▶ _Material for the task_:
● ● ● ● ●

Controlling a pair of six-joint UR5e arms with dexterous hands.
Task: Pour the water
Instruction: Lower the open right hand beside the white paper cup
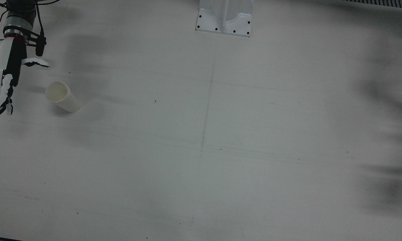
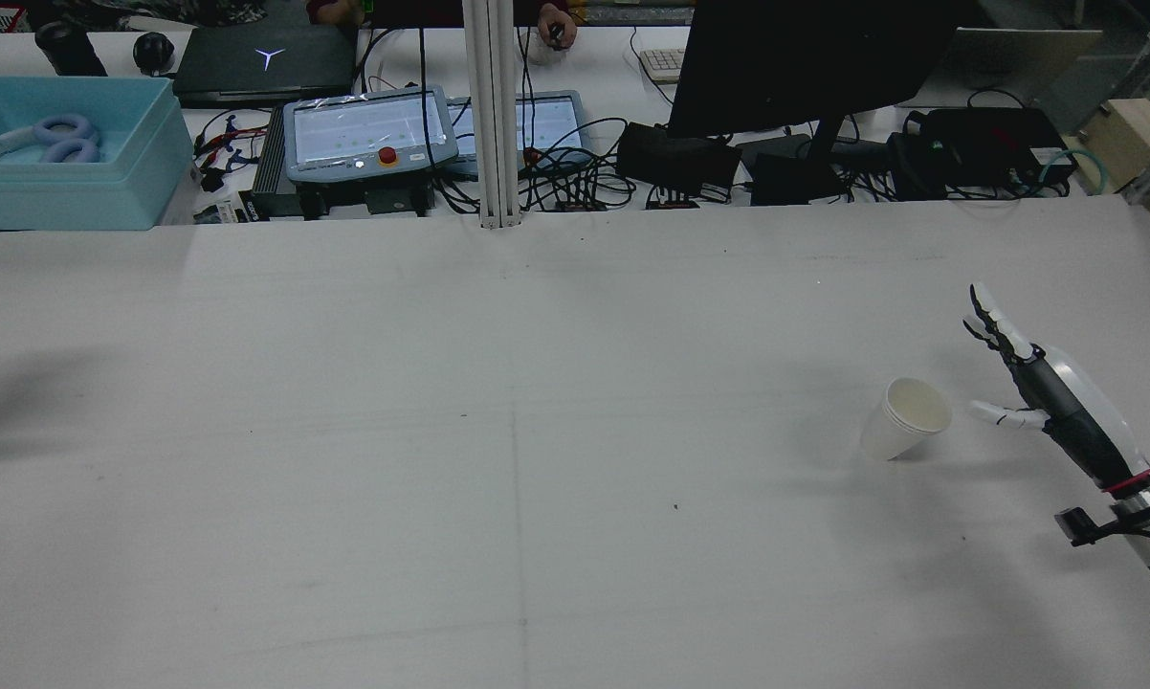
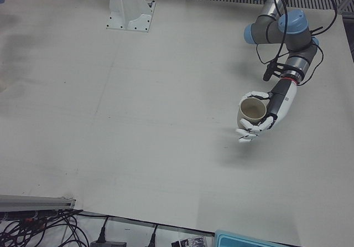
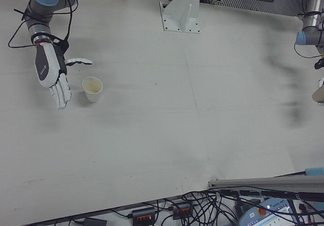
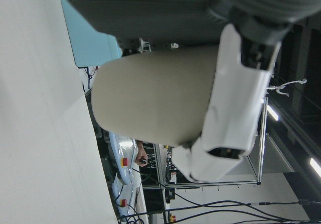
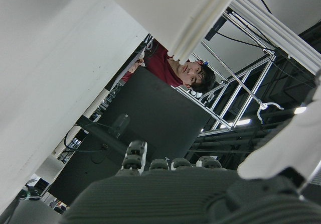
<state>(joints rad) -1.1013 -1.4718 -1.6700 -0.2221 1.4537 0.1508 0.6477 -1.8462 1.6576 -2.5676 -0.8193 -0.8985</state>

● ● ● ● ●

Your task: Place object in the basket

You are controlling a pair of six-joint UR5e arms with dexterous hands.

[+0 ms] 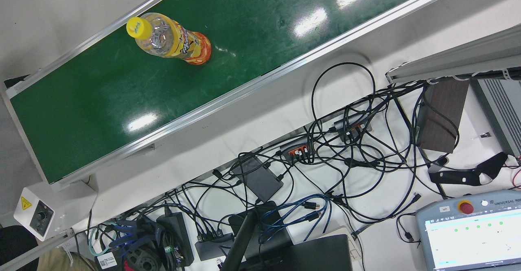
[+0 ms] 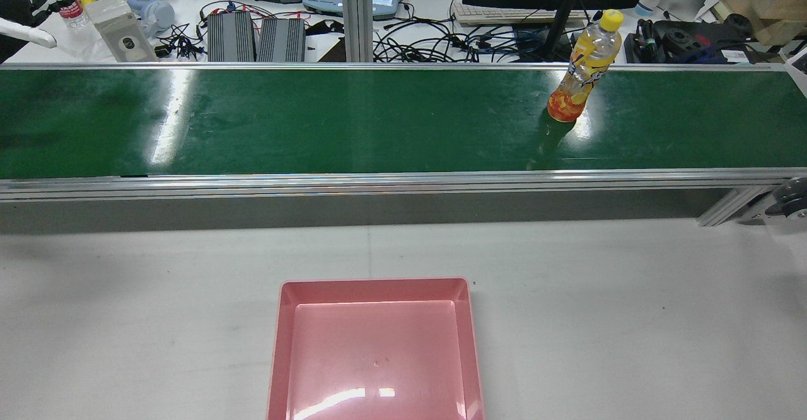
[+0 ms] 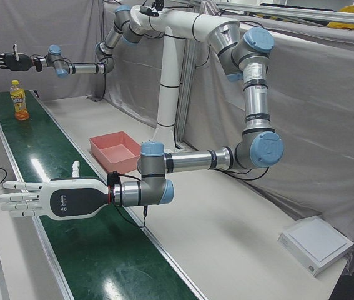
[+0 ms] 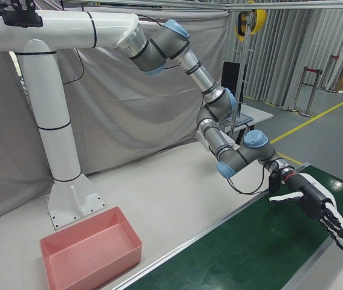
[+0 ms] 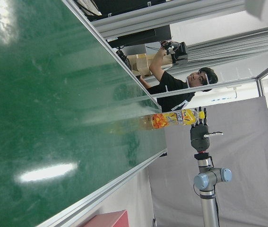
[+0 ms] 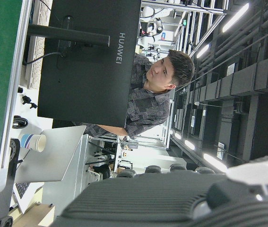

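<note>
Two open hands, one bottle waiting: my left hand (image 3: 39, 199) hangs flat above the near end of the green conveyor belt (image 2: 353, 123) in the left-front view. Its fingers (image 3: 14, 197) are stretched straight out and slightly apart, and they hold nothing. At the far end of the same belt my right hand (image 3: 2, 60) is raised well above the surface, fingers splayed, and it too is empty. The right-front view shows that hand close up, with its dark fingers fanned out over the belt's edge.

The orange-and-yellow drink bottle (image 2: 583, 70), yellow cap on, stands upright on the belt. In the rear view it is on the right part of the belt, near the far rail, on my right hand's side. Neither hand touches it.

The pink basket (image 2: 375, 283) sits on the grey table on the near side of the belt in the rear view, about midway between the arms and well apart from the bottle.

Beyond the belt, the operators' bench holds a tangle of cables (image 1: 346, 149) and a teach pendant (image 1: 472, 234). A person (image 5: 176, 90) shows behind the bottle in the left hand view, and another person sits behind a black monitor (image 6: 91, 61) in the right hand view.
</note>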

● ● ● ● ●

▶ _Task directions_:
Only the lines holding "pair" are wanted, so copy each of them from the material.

▶ _Response for this exercise_:
Controlling a pair of six-joint UR5e arms with dexterous hands.
You are controlling a pair of six-joint UR5e arms with dexterous hands.

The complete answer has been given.